The robots used to index websites are not that bright, and my site has two things robots do not understand: images and eclecticism. Robots index text, ie not pictures, and this site is like 90% pictures. Also, when robots are confronted with posts like this one, entitled “Ricky Gervais in a Cavernous Laundromat,” their robot brains explode and they assume my visitors are viewing the post because they want to own their own laundromat. Despite having a wealth of original content and getting a healthy number of daily hits, search engines don’t seem to know quite what to do with me or my wacky site.
This is by no means a recent problem for me. Amazon.com’s robots seem to have the same problem when they recommend books for me to read. I know this because they suggested I read an English-Swahili dictionary and something written by Ann Coulter. No matter how much I tell the iTunes “Genius” that I don’t own or want to own any Frank Sinatra music, it never seems to learn. C’est la vie.
In conclusion, Google owes me 49 cents that I will never ever see. Google’s going on the same list as that kid in middle school who borrowed 50 cents from me and never paid it back. You know who you are.*
*Actually you probably don’t. But I hope you enjoyed your free chocolate milk.
Yours,
Sarah
Tags: ann coulter, backgrounds, chocolate milk, google adsense, robots, spinal decompression











April 5th, 2009 at 5:49 pm
When I was in junior high, the stoner kids were always “borrowing” change from me for the Coke machine. And, I was always passing out Bubble Yum to everyone. Until it was pulled from stores because it had the dreaded red dye #2 in it. (Your mention of the blackened pig lung has me thinking of 7th grade.) Anyway, I just found you through your embroideries on Feeling Stitchy and that led me to your blog (via Flickr). I’m really enjoying it!

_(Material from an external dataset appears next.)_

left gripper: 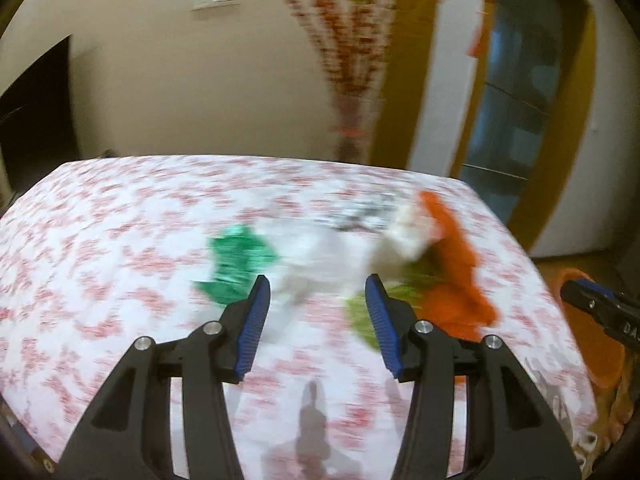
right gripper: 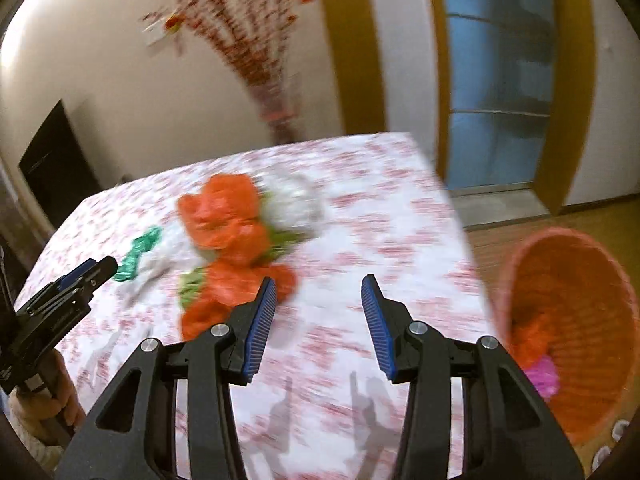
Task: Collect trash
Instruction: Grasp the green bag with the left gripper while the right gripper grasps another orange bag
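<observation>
Crumpled trash lies in a heap on the table with a red-and-white cloth (left gripper: 100, 240): a green wrapper (left gripper: 236, 260), white plastic (left gripper: 320, 256), a yellow-green piece (left gripper: 360, 316) and orange plastic (left gripper: 456, 264). My left gripper (left gripper: 318, 292) is open and empty, just short of the white plastic. My right gripper (right gripper: 319, 292) is open and empty above bare cloth (right gripper: 400, 220), right of the orange plastic (right gripper: 232, 232). The green wrapper (right gripper: 140, 252) and white plastic (right gripper: 292, 200) also show there. Both views are blurred.
An orange wicker basket (right gripper: 592, 304) stands on the floor right of the table, holding orange and pink trash (right gripper: 542, 372). A vase of red branches (right gripper: 276, 116) stands behind the table. A wooden-framed glass door (right gripper: 496, 80) is at the right.
</observation>
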`<state>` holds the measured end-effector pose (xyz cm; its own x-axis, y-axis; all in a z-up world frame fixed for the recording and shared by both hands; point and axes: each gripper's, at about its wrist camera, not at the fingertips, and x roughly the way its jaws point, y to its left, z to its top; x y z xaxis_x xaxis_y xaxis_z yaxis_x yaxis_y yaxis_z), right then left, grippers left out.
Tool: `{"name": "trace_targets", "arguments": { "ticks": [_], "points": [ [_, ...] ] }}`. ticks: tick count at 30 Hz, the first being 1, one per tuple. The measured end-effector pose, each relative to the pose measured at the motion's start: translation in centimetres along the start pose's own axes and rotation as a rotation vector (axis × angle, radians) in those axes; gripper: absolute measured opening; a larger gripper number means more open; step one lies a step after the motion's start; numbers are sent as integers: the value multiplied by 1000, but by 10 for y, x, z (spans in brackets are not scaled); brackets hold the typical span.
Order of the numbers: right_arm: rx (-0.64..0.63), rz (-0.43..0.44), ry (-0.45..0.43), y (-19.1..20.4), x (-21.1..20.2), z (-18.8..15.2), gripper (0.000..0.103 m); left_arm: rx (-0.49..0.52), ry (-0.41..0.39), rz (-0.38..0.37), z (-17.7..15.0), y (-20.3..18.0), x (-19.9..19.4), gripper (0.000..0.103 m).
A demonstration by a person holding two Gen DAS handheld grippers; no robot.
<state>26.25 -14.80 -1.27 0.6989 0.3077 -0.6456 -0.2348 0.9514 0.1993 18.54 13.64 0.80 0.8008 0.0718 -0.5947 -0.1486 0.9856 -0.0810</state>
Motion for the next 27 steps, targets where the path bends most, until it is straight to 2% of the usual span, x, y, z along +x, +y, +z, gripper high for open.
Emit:
{"name": "trace_targets", "arguments": {
  "ticks": [3,8,10,15,17,18,19,20,22,27],
  "points": [
    [-24,29,37,27,27,6,46,-32,12,38,4,28,10,50],
    [-49,36,50,55,53,20,46,-63,29,62,8,59,26,50],
    [-56,44,50,63,60,25,52,-72,34,63,8,67,31,50],
    [-103,19,61,78,76,29,54,-94,60,54,10,77,48,51],
    [-122,-21,74,78,85,27,54,-97,69,50,11,78,53,51],
    [-122,-32,86,76,89,25,53,-98,73,47,11,78,55,51],
    [-118,-35,94,73,91,24,38,-99,75,45,11,79,58,51],
    [-109,-36,102,69,94,23,30,-97,78,43,12,79,60,51],
    [-87,-28,110,60,94,23,20,-93,84,41,12,78,64,51],
    [-70,-21,74,51,83,26,16,-97,102,35,13,80,74,51]
  ]
}}
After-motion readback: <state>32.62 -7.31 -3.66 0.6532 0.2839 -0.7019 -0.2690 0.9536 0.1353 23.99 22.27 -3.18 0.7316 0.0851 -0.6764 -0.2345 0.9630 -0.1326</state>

April 13th, 2009 at 2:55 pm
Lol. This post made me laugh out loud.
I don’t know if you remember me but we took a class with Gail together back in the ol’ davis days. I have no idea how I found this site (probably facebook) but I’m happy to see that us designers are being productive.
Hope you’re well!
-Milan
milan.phan@gmail.com
April 20th, 2009 at 5:29 pm
Hi Milan! Of course I remember Gail’s class with you. Thanks for visiting my ridiculous little site. Congrats on snagging a design job in San Francisco, I’m so jealous! Glad that you’re doing well.